Menurut trombo dan riwayat Hamparan Perak (XII Kuta) Guru Patimpus
belajar agama Islam pada Datuk Kota Bangun. Menurut catatan sejarah
Datuk Kota Bangun adalah seorang ulama besar, tapi tidak disebut
namanya. Apakah Datuk Kota Bangun itu adalah Imam Siddik bin Abdullah
yang meninggal 22 Juni 1590? Pertanyaan ini barang kali ahli sejarah
dapat menjawabnya. Di masa dulu ulama–ulama besar lebih dikenal dengan
menyebut nama tempat ulama itu berdomisili.
Menurut Prof. J.P. Moquette dan Tengku Luckman Sinar, SH, makam Imam
Siddik bin Abdullah terdapat di Perkebunan Klumpang.
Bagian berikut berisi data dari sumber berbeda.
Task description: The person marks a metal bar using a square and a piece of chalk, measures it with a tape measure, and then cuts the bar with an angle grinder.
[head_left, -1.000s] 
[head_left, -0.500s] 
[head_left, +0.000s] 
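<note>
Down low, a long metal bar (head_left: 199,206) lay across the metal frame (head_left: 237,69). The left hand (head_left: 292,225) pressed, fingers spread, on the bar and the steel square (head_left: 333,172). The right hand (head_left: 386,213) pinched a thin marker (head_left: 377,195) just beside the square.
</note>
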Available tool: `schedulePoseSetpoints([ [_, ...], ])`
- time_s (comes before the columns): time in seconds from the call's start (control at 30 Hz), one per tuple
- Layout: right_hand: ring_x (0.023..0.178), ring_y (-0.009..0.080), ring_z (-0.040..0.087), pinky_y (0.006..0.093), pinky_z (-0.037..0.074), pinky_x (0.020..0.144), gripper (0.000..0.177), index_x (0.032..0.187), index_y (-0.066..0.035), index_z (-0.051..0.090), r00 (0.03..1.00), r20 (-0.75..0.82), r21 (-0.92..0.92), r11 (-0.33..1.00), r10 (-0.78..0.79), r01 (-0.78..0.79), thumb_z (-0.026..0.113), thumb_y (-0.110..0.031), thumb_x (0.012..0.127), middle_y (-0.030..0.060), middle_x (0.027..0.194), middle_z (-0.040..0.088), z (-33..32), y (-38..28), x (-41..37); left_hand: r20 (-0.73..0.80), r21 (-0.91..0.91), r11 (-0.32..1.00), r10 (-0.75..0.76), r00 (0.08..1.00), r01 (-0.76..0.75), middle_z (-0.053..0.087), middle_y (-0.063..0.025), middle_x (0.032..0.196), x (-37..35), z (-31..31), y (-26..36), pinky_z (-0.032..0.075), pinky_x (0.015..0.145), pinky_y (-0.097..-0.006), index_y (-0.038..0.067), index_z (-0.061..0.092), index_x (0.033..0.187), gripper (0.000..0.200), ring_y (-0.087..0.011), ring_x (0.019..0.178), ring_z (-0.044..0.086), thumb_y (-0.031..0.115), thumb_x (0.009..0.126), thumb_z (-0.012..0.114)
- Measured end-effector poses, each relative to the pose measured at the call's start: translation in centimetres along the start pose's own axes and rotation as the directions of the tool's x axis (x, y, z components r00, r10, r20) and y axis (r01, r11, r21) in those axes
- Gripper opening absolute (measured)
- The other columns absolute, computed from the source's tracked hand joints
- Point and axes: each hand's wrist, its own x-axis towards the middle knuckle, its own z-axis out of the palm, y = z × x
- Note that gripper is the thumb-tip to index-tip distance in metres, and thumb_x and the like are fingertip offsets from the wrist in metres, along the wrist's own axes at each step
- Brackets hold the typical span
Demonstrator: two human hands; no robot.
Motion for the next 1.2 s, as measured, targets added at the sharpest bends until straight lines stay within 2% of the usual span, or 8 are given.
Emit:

Pada batu nisannya
tertulis ulama dari Aceh Imam Siddik bin Abdullah meninggal 23 Syakban
998H (22 Juni 1590).
1550-1595 M
Angka tahun ini adalah masa pemerintahan Sisingamangaraja II, yang
bernama Raja Manjolong gelar Datu Tinaruan atau Ompu Raja Tinaruan.
1581 M
Marga Rangkuti terbentuk. Terdiri dari orang-orang Jawa/Minang yang
mengambil suaka politik di Mandailing akibat perubahan politik di
Kerajaan Pagarruyung di Minagkabau.
1593-1601 M
Intelektual lokal mulai tampil ke permukaan. Abdulrauf Singkil
terkenal sebagai ulama dan intelektual di dalam ilmu fiqih, politik dan
ilmu sosial lainnya.
Beberapa teorinya antara lain; Penghapusan perbedaan antara Kepala
Negara dan Agama. Raja merupakan otoritas kerajaan dan juga agama. Dia
mensyaratkan bahwa Raja yang akan memangku jabatan ini bukan turun
temurun melainkan dipilih langsung oleh rakyat. Kedaulatan ada di
tangan rakyat. Teori ini kemudian diterima oleh Kesultanan Aceh dan
Jawa.
Eropa mulai bangkit melewati masa kegelapan. Ibarat bangsa kelaparan
mereka berhamburan ke penjuru dunia untuk membangun negara-negaranya.
Bangsa Inggris mulai membuat pertapakan pertama di Pelabuhan Tapian Na
Uli di tepi teluk Sibolga. Titik ini sangat mendukung untuk pemenuhan
logistik mereka untuk menjarah bagian-bagian lain di Nusantara. Ambisi
jahat yang tidak bisa ditebak oleh penduduk lokal.
Budaya perbudakan mendapat eksploitasi yang parah oleh hadirnya
pihak Eropa. Keramahan bangsa Batak di Batang Toru, Puli, Situmandi
serta Sigeaon dimanipulasi, mereka kemudian diperdagangkan sebagai
Budak.
Beberapa wilayah di Nusantara mulai ditundukkan dengan tipu muslihat
Eropa. Perang antar kerajaan menjadi sangat intens; akibat Devide Et
Impera. Belanda mulai memetakan target operasi mereka di tanah Batak
setelah menguasai Jawa dan beberapa kerajaan kecil di Nusantara.
1590-1604 M
Syair-syair Hamzah Fansuri, tokoh inteletual Batak pesisir,
menggambarkan keindahan kota Barus saat itu. Keramaian dan kesibukan
kota pelabuhan dengan pasar-pasar dan pandai emasnya yang cekatan
mengubah emas menjadi “ashrafi”, kapal-kapal dagang besar yang datang
dan pergi dari dan ke negeri-negeri jauh, para penjual lemang tapai di
pasar-pasar, proses pembuatan kamfer dari kayu barus dan keramaian
pembelinya, lelaki-lelaki yang memakai sarung dan membawa obor yang
telah dihiasi dalam kotak-kotak tempurung bila berjalan malam.
Gadis-gadis dengan baju kurung yang anggun dan di leher mereka
bergantung kalung emas penuh untaian permata, yang bila usia nikah
hampir tiba akan dipingit di rumah-rumah anjung yang pintu-pintunya
dihiasi berbagai ukiran yang indah.
Pada bagian lain syair-syairnya juga memperlihatkan kekecewaanya
terhadap perilaku politik Sultan Aceh, para bangsawan dan orang-orang
kaya yang tamak dan zalim.
Sebagaimana para sarjana Batak, Hamzah Fansuri mendapat pengaruh besar
di Aceh. Van Nieuwenhuijze (1945) dan Voerhoeve (1952) berpendapat
bahwa Hamzah Fansuri memainkan peran penting di dalam kehidupan
kerohanian di Aceh sampai akhir pemerintahan Sultan Ala’uddin Ri’ayat
Syah Sayyid al-Mukammil (1590-1604).
1595-1627 M
Masa pemerintahan Sisingamangara III di Bakkara.